Конечно, эту процессию быстро облепила толпа уличных зевак и мальчишек. Когда пьяному солдату надоедал вой бабы, он останавливался, опускал ноги несчастной женщины на мостовую и... предлагал ей невероятное и дикое. Баба замолкала, делала гнусные телодвижения и говорила: «на, вот». Вместе со всей толпой Апанас оставался любопытствующим зрителем и только в последнюю минуту принимал вид блюстителя порядка и внушительно говорил солдату: «Ну-ну, ты смотри у меня! Знай тащи». И процессия продолжала свой путь.
Публичные телесные наказания были тогда ещё в большом ходу, хотя это была уже середина 60-х годов.
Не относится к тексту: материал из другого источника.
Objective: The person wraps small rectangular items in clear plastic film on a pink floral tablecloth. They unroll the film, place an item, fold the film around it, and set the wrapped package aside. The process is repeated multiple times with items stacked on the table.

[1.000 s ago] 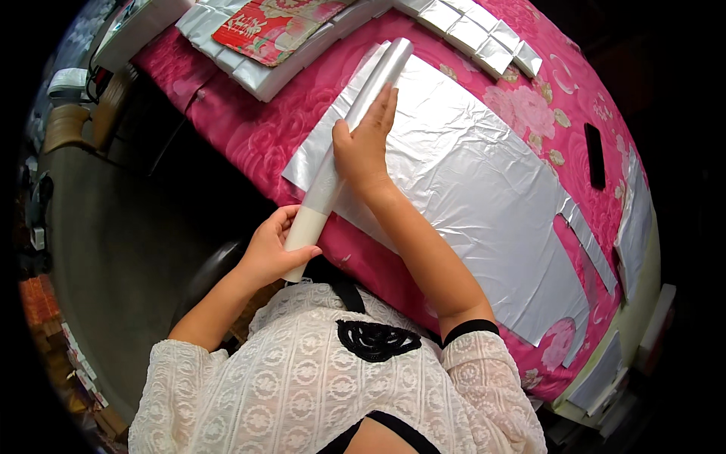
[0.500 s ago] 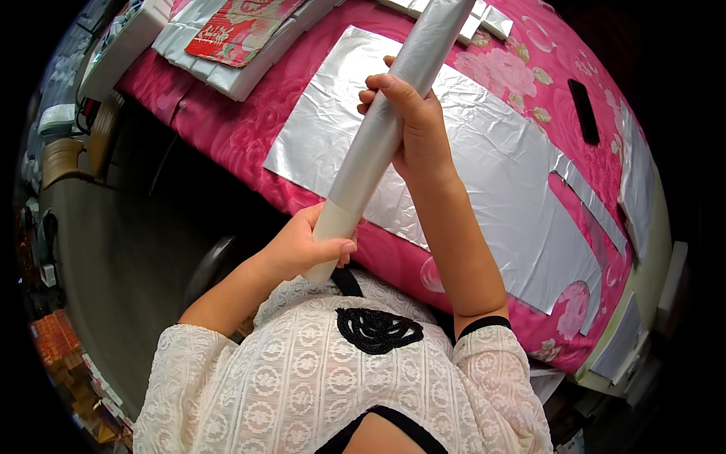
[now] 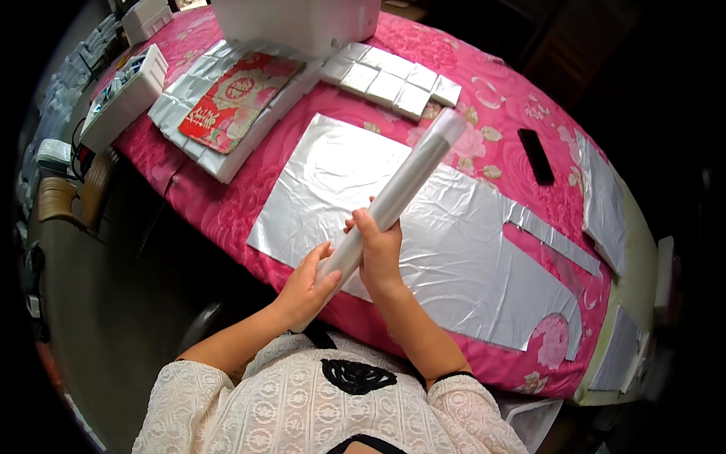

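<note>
A long roll of silvery film [image 3: 412, 178] slants over the table, its pale far end up and to the right and its near end by my waist. My right hand [image 3: 380, 246] is wrapped around its lower middle, thumb on top. Just below, my left hand [image 3: 304, 287] holds the near part, thumb lying over it and fingers along its left side. Beneath the roll a large, creased silver sheet [image 3: 461, 265] lies flat on the table. Its right end has cut-outs and narrow strips.
A pink floral cloth [image 3: 522, 98] covers the table. At the back stand a white box [image 3: 295, 23] and several small silver blocks [image 3: 386, 79]. Left of them, a red printed card [image 3: 234, 98] lies on silver packs [image 3: 170, 113]. A black phone-like slab [image 3: 535, 157] lies right.
The roll's far end has dropped into view and the roll has come nearer. My hands are now closer together on it. The view has shifted, showing more of the table's back.
</note>
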Motion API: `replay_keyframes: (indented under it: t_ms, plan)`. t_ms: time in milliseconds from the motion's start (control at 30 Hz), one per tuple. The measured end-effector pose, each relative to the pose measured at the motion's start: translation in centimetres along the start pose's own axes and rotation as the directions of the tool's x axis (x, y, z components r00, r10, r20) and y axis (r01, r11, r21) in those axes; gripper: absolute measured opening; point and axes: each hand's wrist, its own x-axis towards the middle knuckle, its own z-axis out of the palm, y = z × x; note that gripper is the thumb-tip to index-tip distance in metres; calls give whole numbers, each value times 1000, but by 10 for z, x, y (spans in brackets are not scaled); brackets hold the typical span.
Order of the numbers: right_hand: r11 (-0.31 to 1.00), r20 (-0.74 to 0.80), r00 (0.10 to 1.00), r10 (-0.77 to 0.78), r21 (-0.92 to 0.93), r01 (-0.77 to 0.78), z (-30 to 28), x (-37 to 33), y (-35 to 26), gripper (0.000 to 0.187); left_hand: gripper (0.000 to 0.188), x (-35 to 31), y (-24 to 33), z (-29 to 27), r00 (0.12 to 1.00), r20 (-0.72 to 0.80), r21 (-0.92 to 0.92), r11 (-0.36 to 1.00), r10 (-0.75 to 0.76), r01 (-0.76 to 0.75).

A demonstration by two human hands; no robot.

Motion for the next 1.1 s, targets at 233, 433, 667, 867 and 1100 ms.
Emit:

Один раз мне самому пришлось быть очевидцем такого публичного наказания на базарной площади; и эта кровавая сцена оставила во мне неизгладимое впечатление на всю жизнь.
На высоких подмостках, сооружённых на странной повозке, окрашенной в чёрный цвет, сидел одетый в одну рубаху и портки молодой парень, со связанными назад руками, привязанными к перекладине. Повозка и подмостки разборные, служили, очевидно, для частого употребления, составляя постоянные аксессуары правосудия.
Предшествуемую барабанным боем эту колесницу провезли по главной улице до базара, где воздвигнут был эшафот - высокие подмостки, видные со всех сторон и тоже окрашенные в чёрную краску. Палач - дюжий мужик в красной рубахе, отвязал преступника, привёл на эшафот и уложил нагишом на скамейку, к которой крепко привязал его за ноги и за шею. Затем из кадушки с водой извлёк длинные и гибкие прутья и, прохаживаясь вдоль своей жертвы взад и вперёд, сильно ударял вицами по голому телу. С первых же ударов брызнула кровь, и палач продолжал бить по израненному и окровавленному месту.
Достойно внимания, что на пути гуманитарных течений армия в то время опередила гражданский быт: телесные наказания продолжали существовать для штрафованных нижних чинов, но на практике применялись редко. А что касается своевольного рукоприкладства со стороны офицеров, то мне памятна имевшая место у нас в доме сцена такого рода: распетушившийся «инвалидный начальник» (т.е. начальник инвалидной команды), увидев своего солдата в раздирательном состоянии, стал его ругать и помахивать кругом кулаками, но никак не решался ударить солдата. Все присутствующие отмстили с удовольствием этот факт в военном быту; тем более, что наш инвалидный начальник был большим любителем мордобития, и в настоящем случае у него, видимо, чесались руки; очень хотелось ударить солдата, но не решался на виду у свидетелей, боясь, вероятно, ответственности.
Впрочем, бывший тогда военным министром граф Д.А. Милютин был первым знаменосцем освободительных реформ эпохи 60-х годов. Кто бы подумал, что армия, военная сила, которая по самому существу должна быть обречена на режим суровый, после жестокой дисциплины, существовавшей при Николае I, стала вдруг образцом для либеральных преобразований всего домостроя российского!
Возвращаюсь к обрывкам воспоминаний моего раннего детства, представляющим какой-нибудь общий интерес.
Запечатлелись у меня в памяти некоторые события польского восстания 1863-1865 гг., затронувшего тогда и некоторую часть Белоруссии, где в уездах преобладали польские помещики, а в городах было немало польских шляхтичей, состоявших даже и на государственной службе.
Помню, что одна из моих сестёр вбежала однажды с улицы с тревожным оповещением, что казаки погнали по улице знакомого пана Стульгинского и многих других панов. Все бросились на улицу, и я, конечно, в том числе. Столпились мы у ворот, и запомнилась мне необычайная сцена. Вдоль улицы тянулась бесконечная вереница пленных, конвоируемых казаками. Это было скорее какое-то переселение народов: тут были мужчины и женщины, молодые и старые: кто пешком, с котомкой за плечами, а кто и верхом на кровной лошади, кто в телеге, а кто и в хорошем парном экипаже. А по бокам этой пёстрой колонны были изредка видны верховые казаки.
По дороге пленные заходили в лавки и запасались, чем было нужно. Всё это носило довольно мирный характер. Такие сценки прохождения пленных повторялись затем несколько раз, но продолжались недолго.
Вообще, надо заметить, что в нашем Режицком уезде события польского восстания имели лишь отражённый характер, и притом довольно слабый. Зато последовавшие репрессии, отцом которых был знаменитый Муравьёв, виленский генерал-губернатор, приводили в содрогание всё население нашего края, виновных и невиновных.